**Task prompt**
The following data needs to be repeated exactly, with all images excluded.

[[ Supplied information open ]]

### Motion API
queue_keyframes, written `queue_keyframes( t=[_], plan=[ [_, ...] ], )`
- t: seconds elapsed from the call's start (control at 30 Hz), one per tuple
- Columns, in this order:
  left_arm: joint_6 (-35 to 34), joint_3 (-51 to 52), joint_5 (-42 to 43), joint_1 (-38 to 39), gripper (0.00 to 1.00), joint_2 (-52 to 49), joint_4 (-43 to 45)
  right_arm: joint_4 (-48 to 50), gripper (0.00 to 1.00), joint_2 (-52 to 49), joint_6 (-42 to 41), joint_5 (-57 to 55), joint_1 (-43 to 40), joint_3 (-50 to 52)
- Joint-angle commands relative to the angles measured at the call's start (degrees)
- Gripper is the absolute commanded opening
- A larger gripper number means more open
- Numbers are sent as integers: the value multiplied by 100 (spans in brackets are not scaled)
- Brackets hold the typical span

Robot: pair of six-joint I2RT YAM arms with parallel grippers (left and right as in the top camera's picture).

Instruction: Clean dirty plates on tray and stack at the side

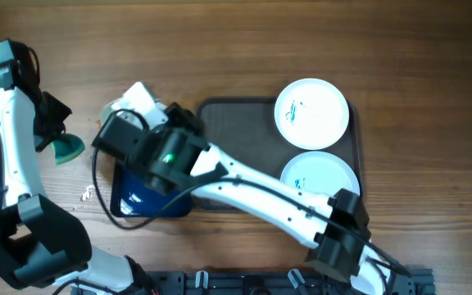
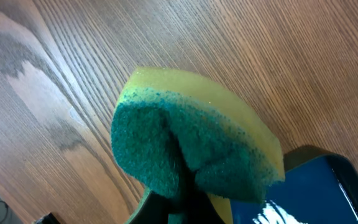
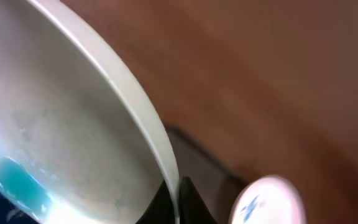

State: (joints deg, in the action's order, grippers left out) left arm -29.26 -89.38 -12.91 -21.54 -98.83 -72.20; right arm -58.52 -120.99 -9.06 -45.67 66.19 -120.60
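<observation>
- Right gripper [image 3: 174, 202] clamped on the rim of white plate [image 3: 73, 124], teal smear inside.
- Left gripper [image 2: 179, 202] pinches folded green-yellow sponge [image 2: 191, 143].
- Two smeared plates [image 1: 311, 113] [image 1: 319, 174] at 3 o'clock on tray [image 1: 232, 131].

surface: wooden table [image 1: 220, 33] | grain: reddish-brown, streaked | light: soft, even

One plate [image 1: 311, 113] lies on the right end of the large tray [image 1: 236, 123], a second plate [image 1: 322, 176] just before it. A third plate [image 3: 73, 112] is left of that tray, by the small tray [image 1: 133, 201]; the sponge [image 1: 68, 148] is farther left.
</observation>
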Motion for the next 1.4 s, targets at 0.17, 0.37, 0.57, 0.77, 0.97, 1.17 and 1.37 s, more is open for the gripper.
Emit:
queue_keyframes(
  t=[0.17,0.37,0.57,0.77,0.97,1.17,1.37],
  plan=[
    [28,-101,426,-315,4,17,39,1239,5,-59,2708,-1805,501,-166],
    [28,-101,634,-522,4,17,39,1644,5,-59,3617,-1998,581,-166],
    [28,-101,673,-573,4,17,39,1755,4,-59,3936,-2107,619,-166],
    [31,-101,737,-573,4,17,37,2188,5,-59,4356,-2409,634,-166],
    [31,-101,737,-573,4,17,17,1980,4,-59,3641,-2033,627,-166],
    [31,-101,737,-573,4,17,15,1482,5,-63,2870,-2017,599,-166],
    [31,-101,737,-573,4,17,-31,2133,4,-68,3790,-2457,433,-166]
  ],
)
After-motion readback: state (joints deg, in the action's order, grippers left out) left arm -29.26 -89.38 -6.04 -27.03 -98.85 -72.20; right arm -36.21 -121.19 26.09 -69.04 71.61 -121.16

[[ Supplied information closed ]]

**Response**
### Motion API
queue_keyframes, written `queue_keyframes( t=[_], plan=[ [_, ...] ], )`
- t: seconds elapsed from the call's start (control at 30 Hz), one per tuple
- Columns, in this order:
  left_arm: joint_6 (-35 to 34), joint_3 (-51 to 52), joint_5 (-42 to 43), joint_1 (-38 to 39), gripper (0.00 to 1.00), joint_2 (-52 to 49), joint_4 (-43 to 45)
  right_arm: joint_4 (-48 to 50), gripper (0.00 to 1.00), joint_2 (-52 to 49), joint_6 (-42 to 41), joint_5 (-57 to 55), joint_1 (-43 to 40), joint_3 (-50 to 52)
- Joint-angle commands relative to the angles measured at the call's start (degrees)
- Gripper is the absolute commanded opening
- A larger gripper number means more open
- Numbers are sent as integers: the value multiplied by 100 (spans in brackets are not scaled)
- Brackets hold the typical span

Robot: pair of six-joint I2RT YAM arms with parallel grippers (left and right as in the top camera's picture).

Instruction: Clean dirty plates on tray and stack at the side


State: (joints deg, in the action's order, grippers left out) left arm -29.26 -89.38 -12.91 -21.54 -98.83 -72.20; right arm -58.52 -120.99 -9.06 -45.67 66.19 -120.60
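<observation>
- Right gripper [image 3: 174, 202] clamped on the rim of white plate [image 3: 73, 124], teal smear inside.
- Left gripper [image 2: 179, 202] pinches folded green-yellow sponge [image 2: 191, 143].
- Two smeared plates [image 1: 311, 113] [image 1: 319, 174] at 3 o'clock on tray [image 1: 232, 131].

surface: wooden table [image 1: 220, 33] | grain: reddish-brown, streaked | light: soft, even

One plate [image 1: 311, 113] lies on the right end of the large tray [image 1: 236, 123], a second plate [image 1: 322, 176] just before it. A third plate [image 3: 73, 112] is left of that tray, by the small tray [image 1: 133, 201]; the sponge [image 1: 68, 148] is farther left.
</observation>
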Motion for the next 1.4 s, targets at 0.17, 0.37, 0.57, 0.77, 0.97, 1.17 and 1.37 s, more is open for the gripper.
Emit:
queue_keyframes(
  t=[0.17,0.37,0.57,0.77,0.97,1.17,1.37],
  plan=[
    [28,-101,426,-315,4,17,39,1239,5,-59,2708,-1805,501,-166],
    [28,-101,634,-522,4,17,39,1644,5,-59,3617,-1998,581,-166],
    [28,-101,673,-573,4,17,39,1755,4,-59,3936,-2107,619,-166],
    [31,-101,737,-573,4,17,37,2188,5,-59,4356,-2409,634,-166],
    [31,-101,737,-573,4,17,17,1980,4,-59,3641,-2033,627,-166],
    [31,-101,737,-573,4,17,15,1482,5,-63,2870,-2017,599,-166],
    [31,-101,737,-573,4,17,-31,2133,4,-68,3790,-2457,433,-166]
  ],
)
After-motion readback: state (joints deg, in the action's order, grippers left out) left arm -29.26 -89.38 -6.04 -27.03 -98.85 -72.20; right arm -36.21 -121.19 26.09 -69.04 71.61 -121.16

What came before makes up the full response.